Essa forma manual de profiling é claramente adequada apenas para pequenos problemas e testes rápidos. Para casos mais elaborados, deve-se considerar utilizar algum dos profilers disponíveis:
ProDelphi é um source instrumenting profiler, portanto ele faz (e desfaz) alterações no seu código fonte. Possui uma versão gratuita, com limitações, e uma versão comercial por 47.50 €.
GpProfile é outro source intrumenting profiler. Gratuito, open source, mas sem atualizações por muitos anos.
Sampling Profiler é, como o nome diz, um sampling profiler, Freeware, mas sem código fonte. Uma boa alternativa pra quem não quer gastar com ferramentas comerciais e não quer alterações no seu código fonte.
AQTime é, sem dúvida, a ferramenta mais avançada e completa.
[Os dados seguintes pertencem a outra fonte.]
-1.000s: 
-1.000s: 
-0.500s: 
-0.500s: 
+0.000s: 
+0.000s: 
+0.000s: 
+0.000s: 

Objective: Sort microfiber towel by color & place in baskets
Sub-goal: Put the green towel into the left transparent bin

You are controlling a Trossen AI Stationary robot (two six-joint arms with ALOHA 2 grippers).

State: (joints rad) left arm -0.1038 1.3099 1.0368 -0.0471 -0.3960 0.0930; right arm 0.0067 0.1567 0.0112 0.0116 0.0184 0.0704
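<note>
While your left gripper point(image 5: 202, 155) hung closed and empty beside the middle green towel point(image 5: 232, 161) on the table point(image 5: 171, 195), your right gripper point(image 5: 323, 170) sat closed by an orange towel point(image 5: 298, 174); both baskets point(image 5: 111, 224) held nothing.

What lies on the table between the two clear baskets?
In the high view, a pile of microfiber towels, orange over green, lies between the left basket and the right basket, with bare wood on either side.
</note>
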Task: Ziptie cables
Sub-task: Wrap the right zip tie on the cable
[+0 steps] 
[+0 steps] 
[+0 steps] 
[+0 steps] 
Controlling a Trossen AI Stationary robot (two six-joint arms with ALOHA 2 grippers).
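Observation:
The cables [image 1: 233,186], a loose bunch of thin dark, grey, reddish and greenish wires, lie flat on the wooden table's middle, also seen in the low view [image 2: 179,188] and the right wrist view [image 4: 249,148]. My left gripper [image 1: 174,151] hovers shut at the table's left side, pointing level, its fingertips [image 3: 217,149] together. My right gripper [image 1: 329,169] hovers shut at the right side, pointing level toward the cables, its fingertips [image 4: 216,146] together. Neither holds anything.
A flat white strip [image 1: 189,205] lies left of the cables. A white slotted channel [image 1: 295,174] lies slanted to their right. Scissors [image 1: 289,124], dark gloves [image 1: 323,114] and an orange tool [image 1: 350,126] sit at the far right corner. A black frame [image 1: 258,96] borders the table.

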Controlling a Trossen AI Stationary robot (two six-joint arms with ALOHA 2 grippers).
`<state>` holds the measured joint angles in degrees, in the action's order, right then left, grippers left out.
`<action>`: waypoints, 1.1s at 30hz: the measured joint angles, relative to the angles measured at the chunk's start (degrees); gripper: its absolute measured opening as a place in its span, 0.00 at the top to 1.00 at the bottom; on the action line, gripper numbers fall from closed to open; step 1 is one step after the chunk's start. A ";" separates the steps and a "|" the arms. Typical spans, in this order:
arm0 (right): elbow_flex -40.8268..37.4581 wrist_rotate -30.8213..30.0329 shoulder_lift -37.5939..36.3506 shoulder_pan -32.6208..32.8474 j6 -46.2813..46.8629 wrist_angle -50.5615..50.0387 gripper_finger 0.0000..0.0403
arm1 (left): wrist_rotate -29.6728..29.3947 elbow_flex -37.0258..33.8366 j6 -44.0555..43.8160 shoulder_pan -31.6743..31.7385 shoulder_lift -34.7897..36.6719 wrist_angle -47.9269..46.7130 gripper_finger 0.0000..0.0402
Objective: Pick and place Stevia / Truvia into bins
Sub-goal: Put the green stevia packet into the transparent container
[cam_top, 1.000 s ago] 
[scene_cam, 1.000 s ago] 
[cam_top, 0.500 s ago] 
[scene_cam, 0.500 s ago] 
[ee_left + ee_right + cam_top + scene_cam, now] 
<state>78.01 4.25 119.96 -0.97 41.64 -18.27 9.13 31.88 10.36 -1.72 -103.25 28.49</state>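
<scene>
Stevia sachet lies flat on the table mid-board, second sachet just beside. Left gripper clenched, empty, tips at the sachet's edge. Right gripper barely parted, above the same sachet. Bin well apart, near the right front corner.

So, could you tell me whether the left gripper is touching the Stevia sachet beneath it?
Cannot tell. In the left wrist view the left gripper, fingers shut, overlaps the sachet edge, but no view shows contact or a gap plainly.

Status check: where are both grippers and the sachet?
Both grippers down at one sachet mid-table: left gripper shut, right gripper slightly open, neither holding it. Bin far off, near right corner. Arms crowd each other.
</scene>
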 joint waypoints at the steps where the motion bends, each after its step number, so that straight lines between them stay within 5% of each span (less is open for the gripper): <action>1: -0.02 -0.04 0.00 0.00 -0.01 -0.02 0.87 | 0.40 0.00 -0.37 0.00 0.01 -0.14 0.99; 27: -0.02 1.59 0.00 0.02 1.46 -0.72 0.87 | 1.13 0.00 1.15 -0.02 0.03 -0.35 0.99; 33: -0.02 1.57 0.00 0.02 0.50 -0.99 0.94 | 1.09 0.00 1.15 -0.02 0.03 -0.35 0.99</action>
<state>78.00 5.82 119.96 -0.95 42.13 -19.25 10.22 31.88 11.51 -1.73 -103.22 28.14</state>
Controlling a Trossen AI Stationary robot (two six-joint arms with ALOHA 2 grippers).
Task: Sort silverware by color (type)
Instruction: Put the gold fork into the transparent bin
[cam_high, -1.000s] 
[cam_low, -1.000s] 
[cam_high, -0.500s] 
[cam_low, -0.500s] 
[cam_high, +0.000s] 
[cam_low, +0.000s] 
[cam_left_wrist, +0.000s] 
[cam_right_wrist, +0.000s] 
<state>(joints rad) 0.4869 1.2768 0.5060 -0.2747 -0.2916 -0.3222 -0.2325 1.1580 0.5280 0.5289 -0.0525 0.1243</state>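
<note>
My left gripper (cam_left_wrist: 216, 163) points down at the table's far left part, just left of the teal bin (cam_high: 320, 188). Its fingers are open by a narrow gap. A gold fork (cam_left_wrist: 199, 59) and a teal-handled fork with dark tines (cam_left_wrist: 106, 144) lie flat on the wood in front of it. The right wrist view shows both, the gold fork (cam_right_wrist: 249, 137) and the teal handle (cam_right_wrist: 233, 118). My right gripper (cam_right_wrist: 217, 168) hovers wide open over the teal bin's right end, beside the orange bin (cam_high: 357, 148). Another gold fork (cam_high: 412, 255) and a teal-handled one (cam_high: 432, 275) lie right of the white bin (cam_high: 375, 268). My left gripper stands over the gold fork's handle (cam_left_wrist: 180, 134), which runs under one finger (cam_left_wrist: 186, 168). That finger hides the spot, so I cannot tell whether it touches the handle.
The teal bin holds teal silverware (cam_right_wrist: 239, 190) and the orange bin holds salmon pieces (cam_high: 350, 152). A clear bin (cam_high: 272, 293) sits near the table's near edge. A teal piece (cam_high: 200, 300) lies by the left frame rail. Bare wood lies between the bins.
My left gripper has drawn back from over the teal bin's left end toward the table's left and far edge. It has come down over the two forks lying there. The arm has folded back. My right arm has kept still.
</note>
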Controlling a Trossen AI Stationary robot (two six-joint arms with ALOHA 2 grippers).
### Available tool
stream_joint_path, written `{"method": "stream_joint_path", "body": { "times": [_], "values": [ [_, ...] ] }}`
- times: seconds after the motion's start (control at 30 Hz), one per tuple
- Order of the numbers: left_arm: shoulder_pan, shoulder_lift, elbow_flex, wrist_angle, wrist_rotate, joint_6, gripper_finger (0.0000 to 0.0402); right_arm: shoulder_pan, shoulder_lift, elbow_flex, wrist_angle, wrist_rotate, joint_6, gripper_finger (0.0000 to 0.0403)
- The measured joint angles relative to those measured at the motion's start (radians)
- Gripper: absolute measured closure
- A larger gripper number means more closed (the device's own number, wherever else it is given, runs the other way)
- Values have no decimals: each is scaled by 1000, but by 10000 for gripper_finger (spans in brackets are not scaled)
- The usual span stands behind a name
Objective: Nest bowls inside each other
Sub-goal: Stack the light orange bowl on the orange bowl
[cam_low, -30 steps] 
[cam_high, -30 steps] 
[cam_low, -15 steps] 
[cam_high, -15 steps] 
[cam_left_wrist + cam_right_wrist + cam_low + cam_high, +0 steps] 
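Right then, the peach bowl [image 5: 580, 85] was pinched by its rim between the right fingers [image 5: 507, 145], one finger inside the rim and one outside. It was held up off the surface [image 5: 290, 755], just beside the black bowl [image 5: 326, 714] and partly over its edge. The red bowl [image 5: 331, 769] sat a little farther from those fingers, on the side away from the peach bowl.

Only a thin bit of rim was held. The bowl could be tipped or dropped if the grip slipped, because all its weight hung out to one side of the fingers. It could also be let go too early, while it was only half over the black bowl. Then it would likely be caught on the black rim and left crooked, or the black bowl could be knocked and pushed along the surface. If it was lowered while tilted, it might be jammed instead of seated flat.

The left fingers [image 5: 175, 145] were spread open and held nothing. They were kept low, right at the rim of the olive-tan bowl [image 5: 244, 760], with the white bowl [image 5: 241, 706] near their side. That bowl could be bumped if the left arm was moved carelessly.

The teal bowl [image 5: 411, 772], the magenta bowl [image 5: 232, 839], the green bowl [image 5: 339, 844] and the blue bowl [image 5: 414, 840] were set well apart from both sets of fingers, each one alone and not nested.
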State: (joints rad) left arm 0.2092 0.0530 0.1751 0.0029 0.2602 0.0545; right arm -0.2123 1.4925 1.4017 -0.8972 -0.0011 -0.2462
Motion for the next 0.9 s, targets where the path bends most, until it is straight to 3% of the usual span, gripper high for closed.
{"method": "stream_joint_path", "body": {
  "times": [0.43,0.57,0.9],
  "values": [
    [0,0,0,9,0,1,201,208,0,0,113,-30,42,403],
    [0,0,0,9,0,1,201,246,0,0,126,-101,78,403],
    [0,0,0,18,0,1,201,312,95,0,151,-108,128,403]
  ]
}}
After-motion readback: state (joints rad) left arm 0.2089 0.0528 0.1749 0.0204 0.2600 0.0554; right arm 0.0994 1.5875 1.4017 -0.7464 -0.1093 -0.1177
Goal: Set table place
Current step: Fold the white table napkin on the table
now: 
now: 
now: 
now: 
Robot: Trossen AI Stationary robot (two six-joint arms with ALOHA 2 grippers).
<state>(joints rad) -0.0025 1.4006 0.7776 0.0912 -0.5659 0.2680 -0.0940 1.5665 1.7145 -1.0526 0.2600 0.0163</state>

É um instrumenting profiler que só altera o código de máquina ao ser executado, então não requer nenhuma alteração no código fonte. Além de tempo gasto em procedimentos e linha por linha, possui modos onde verifica uso de memória, de recursos, e diversas outras análises extremamente interessantes. Custa $599.
Na terceira parte desta série pretendo apresentar um exemplo prático de otimização de um projeto usando um profiler.